> [Task details] As the answer, give exactly the lines of the records below from the one with "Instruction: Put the" through the one with "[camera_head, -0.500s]", ends included and pictures left out.

Extracted records

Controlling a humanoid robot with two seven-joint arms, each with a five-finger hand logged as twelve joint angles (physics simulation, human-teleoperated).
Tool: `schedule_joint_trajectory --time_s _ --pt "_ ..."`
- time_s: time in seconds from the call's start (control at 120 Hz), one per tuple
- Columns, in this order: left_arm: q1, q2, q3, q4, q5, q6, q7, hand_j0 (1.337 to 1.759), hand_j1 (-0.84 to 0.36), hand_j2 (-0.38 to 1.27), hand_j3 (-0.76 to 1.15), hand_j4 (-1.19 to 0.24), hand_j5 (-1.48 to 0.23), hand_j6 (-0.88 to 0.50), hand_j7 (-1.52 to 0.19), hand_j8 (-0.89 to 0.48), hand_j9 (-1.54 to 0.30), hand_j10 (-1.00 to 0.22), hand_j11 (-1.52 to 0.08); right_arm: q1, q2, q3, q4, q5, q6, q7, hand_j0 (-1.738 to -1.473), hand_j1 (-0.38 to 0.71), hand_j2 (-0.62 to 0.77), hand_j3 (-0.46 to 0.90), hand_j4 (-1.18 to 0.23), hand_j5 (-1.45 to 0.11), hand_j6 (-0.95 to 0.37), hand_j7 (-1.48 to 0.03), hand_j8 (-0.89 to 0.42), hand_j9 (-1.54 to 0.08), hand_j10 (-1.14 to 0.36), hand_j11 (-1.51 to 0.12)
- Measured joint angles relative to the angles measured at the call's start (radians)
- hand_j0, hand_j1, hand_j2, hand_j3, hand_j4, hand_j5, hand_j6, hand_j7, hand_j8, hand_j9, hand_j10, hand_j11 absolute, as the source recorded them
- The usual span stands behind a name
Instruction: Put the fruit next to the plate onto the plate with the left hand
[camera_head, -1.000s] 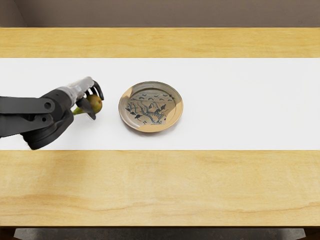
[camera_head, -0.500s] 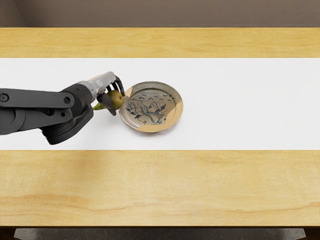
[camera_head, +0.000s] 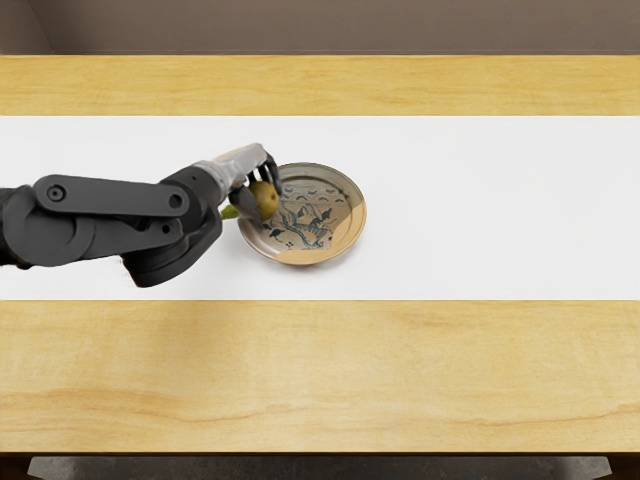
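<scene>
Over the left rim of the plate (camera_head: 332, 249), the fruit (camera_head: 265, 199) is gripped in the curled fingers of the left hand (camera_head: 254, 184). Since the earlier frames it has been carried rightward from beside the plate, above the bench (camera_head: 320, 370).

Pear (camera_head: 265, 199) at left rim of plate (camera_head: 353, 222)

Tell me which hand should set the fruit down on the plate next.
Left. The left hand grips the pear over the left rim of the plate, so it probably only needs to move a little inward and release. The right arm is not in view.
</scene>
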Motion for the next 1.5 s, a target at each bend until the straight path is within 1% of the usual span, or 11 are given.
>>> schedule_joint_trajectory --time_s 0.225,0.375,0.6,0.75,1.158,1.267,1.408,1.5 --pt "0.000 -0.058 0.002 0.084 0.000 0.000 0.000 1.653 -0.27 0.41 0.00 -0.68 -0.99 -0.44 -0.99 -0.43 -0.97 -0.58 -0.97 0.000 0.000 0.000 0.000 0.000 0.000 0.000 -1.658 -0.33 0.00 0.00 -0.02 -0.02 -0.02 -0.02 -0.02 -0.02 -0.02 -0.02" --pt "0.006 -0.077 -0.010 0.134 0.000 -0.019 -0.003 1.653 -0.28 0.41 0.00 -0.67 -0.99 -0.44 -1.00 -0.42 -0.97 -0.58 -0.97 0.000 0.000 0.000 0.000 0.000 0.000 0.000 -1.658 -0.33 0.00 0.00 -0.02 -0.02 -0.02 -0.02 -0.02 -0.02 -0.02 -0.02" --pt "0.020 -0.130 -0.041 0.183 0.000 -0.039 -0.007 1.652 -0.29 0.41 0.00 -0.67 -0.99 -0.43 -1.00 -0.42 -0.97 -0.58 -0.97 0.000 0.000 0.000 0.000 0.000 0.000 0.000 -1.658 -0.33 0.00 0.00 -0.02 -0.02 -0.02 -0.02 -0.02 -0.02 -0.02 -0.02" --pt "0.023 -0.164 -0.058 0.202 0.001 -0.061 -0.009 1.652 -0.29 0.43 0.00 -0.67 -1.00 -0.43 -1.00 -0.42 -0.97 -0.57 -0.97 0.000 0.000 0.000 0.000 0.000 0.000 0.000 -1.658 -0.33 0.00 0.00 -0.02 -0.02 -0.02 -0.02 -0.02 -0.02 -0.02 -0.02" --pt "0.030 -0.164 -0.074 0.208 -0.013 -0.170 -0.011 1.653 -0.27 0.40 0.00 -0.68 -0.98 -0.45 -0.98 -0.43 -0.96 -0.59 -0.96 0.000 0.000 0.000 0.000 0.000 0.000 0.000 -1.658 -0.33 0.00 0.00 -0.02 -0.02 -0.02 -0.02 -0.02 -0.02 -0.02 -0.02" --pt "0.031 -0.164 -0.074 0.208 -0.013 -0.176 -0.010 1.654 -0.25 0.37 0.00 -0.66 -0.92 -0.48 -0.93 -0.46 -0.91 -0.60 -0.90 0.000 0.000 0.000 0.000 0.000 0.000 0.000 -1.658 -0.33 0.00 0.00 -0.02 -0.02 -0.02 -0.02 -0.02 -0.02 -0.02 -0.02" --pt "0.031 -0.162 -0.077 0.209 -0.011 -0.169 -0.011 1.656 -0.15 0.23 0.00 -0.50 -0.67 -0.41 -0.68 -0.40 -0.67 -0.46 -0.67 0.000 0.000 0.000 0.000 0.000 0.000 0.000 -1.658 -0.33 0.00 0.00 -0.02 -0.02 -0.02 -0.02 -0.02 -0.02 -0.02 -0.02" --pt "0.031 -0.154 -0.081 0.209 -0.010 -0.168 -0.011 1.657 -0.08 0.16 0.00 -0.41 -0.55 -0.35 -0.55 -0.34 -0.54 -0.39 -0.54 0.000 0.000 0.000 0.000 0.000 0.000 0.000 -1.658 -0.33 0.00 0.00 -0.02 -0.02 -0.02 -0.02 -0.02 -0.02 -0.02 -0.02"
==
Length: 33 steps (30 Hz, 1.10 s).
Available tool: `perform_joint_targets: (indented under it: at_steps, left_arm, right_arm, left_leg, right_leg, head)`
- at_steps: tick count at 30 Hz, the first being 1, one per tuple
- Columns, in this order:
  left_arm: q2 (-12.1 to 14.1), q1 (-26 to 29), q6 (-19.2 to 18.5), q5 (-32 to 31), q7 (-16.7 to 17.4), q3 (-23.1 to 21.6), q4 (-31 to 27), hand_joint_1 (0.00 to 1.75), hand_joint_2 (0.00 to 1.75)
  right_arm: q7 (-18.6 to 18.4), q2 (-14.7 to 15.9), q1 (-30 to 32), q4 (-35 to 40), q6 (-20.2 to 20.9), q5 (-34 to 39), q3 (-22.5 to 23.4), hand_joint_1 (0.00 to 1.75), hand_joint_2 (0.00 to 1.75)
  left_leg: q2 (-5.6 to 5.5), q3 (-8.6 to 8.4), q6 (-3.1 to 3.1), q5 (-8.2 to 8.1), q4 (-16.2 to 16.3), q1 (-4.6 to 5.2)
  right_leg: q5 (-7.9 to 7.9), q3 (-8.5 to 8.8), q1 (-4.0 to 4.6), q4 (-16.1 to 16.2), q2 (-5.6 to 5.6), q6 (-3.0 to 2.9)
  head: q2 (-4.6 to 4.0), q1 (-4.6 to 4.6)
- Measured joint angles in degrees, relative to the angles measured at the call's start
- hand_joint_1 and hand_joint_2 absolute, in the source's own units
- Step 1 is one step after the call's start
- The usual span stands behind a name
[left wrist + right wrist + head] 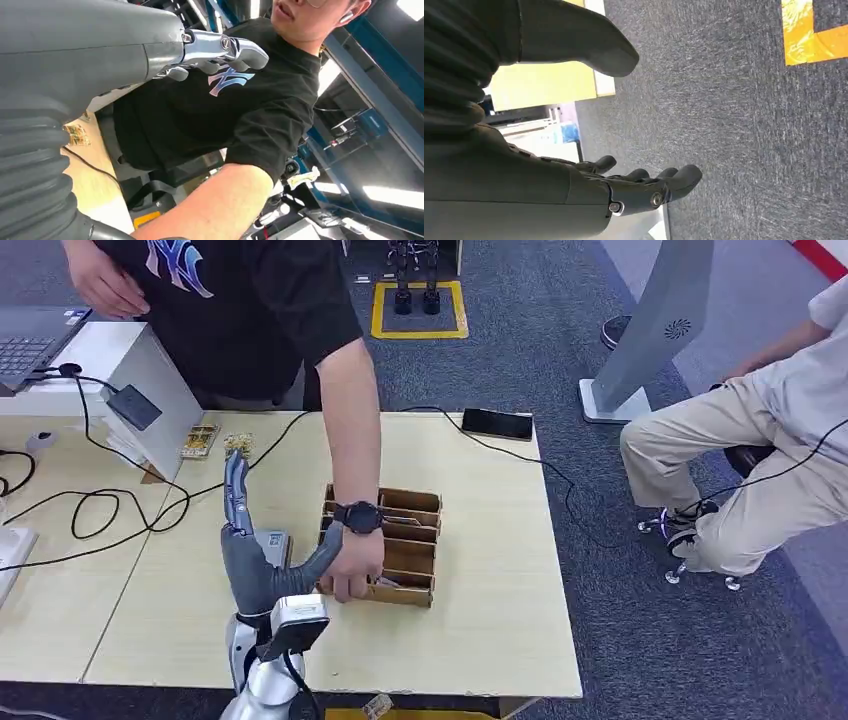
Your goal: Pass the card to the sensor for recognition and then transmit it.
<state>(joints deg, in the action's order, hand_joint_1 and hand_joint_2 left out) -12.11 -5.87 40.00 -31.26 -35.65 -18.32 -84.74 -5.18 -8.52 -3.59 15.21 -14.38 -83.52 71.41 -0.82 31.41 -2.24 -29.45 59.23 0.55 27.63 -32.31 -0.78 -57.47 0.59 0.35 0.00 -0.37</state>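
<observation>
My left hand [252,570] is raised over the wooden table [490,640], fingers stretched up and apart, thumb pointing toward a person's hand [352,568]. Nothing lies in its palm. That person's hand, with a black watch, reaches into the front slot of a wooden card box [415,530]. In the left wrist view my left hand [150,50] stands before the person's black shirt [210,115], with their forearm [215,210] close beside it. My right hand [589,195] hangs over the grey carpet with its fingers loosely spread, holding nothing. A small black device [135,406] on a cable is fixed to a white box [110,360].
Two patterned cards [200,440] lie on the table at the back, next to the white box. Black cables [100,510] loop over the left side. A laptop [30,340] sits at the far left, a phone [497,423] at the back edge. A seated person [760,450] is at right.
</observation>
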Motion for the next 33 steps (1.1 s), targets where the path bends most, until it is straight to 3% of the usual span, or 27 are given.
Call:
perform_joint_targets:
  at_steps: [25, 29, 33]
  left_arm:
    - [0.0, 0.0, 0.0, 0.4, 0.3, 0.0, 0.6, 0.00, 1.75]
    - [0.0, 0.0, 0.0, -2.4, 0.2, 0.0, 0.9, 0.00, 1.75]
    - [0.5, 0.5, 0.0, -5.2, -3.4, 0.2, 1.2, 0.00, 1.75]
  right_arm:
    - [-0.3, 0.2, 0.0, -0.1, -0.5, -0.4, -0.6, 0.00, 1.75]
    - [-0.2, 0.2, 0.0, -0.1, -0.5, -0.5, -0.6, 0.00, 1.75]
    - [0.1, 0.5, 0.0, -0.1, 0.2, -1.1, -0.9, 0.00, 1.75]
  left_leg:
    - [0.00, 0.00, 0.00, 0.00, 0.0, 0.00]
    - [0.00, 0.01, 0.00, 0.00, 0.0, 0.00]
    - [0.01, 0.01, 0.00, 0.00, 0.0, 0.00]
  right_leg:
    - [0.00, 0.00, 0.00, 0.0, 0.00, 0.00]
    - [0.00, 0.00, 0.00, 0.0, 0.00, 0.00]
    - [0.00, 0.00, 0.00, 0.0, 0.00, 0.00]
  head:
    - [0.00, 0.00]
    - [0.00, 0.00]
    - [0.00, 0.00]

> [Exercise output]
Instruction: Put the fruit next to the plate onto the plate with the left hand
[camera_head, -1.000s] 
[camera_head, -0.500s] 

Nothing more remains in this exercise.